* [Task directions] In the material below, find the span from the line with "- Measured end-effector" to the line with "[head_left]" and transcribe only those lines, exactly, ends included, without the pictures.

- Opening Delimiter -

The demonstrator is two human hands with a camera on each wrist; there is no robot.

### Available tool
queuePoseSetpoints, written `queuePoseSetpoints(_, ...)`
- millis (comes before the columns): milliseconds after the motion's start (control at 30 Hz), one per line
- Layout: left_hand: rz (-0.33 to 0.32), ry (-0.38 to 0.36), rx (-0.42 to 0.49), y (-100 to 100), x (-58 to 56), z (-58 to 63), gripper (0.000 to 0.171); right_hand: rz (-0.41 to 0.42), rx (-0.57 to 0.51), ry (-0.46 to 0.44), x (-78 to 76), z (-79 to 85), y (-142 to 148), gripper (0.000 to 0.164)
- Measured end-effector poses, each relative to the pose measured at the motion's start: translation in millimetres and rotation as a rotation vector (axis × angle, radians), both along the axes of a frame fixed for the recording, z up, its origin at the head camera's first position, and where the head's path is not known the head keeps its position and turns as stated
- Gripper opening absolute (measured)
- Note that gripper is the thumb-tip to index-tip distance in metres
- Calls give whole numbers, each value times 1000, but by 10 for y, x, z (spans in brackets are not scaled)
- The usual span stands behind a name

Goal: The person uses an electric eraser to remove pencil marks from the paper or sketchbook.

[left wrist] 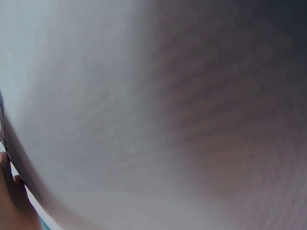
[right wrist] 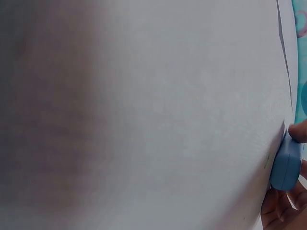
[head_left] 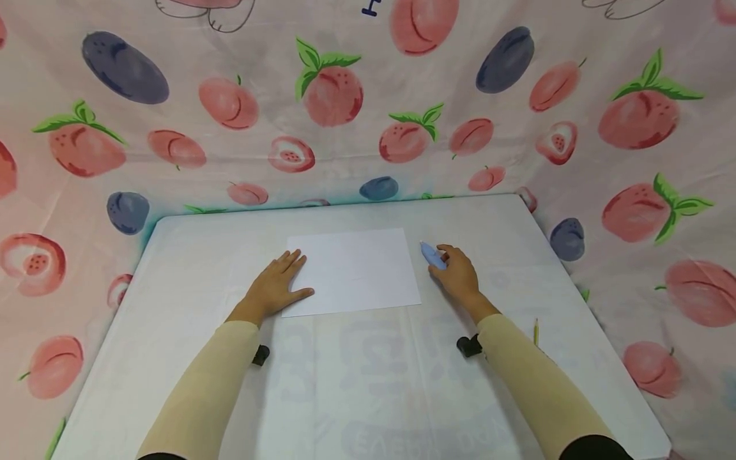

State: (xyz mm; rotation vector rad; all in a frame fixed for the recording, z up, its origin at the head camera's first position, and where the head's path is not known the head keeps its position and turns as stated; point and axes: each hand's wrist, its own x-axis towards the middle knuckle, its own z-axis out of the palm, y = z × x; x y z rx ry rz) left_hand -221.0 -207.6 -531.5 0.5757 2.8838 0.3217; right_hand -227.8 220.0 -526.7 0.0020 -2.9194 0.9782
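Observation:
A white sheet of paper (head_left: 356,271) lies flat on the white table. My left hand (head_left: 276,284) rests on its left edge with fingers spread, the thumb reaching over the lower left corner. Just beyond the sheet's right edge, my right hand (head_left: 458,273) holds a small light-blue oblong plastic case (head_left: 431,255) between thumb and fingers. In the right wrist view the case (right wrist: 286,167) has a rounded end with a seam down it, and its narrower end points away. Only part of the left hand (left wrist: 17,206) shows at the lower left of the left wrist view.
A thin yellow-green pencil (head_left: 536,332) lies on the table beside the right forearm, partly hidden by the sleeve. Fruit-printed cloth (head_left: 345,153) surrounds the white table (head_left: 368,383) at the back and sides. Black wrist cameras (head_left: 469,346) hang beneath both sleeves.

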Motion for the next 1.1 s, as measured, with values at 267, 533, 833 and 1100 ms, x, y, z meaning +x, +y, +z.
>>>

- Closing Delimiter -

* [Task result]
- Measured end-effector poses, each relative to the pose measured at the motion's start: translation in millimetres and rotation as a rotation vector (axis × angle, radians), both along the axes of a frame fixed for the recording, z up, its origin at the head camera's first position, and where the head's path is not known the head keeps its position and turns as stated
- Gripper opening absolute (measured)
- Note that gripper is the thumb-tip to index-tip distance in metres
- Calls give whole numbers, each value times 1000, but by 10 for y, x, z (spans in brackets are not scaled)
- The usual span stands behind a name

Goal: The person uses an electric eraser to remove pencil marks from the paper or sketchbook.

[left wrist] 
[right wrist] 
[head_left] 

That brings the answer to completion.